§ **Task statement**: In the listing below, locate the line that contains "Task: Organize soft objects" and the line that contains "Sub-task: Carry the". Restate word for word those two lines and every line between them, and nothing else.

§ **Data records**:

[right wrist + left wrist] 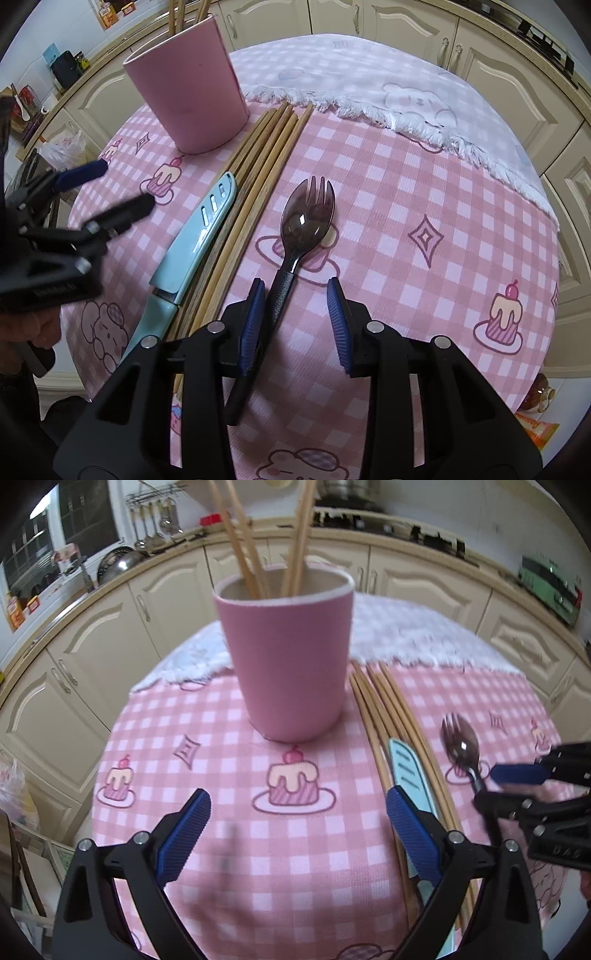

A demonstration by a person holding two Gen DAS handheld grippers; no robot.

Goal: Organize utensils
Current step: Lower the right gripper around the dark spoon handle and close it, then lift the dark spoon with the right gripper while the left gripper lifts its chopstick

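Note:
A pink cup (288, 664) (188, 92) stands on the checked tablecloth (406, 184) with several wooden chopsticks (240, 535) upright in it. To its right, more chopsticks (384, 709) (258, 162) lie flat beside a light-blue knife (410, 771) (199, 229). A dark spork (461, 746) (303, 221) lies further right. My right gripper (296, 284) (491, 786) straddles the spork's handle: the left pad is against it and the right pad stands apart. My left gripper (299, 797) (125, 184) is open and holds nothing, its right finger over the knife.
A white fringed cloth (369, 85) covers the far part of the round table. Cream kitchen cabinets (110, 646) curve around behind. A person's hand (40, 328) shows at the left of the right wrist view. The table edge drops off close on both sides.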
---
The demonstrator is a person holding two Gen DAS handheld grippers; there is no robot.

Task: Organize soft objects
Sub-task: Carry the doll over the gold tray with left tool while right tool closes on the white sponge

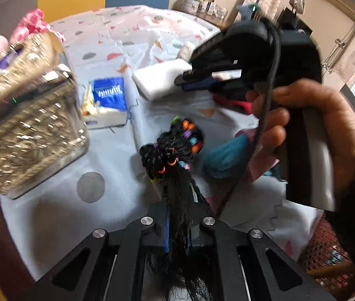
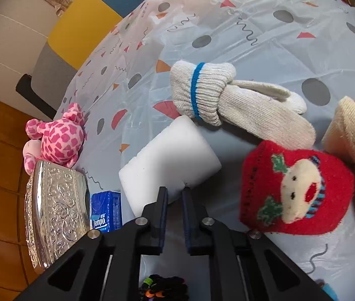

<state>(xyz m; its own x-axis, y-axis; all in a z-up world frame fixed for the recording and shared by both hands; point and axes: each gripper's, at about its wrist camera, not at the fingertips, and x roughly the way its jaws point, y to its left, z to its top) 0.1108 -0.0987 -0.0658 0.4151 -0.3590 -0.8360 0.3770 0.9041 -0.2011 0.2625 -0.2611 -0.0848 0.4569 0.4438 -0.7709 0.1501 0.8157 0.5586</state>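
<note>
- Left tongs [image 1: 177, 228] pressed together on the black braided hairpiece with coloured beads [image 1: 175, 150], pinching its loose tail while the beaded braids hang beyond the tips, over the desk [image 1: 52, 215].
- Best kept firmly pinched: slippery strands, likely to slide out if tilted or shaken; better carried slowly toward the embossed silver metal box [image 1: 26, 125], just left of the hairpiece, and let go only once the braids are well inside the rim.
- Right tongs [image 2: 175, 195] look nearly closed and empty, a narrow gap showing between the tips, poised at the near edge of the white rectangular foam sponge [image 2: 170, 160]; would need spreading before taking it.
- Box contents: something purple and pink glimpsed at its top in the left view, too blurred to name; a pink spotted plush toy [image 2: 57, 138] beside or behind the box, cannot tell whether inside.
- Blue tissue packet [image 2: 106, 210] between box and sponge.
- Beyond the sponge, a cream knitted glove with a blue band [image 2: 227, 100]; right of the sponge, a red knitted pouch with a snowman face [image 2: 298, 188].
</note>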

§ **Task result**:
Task: Organize soft objects
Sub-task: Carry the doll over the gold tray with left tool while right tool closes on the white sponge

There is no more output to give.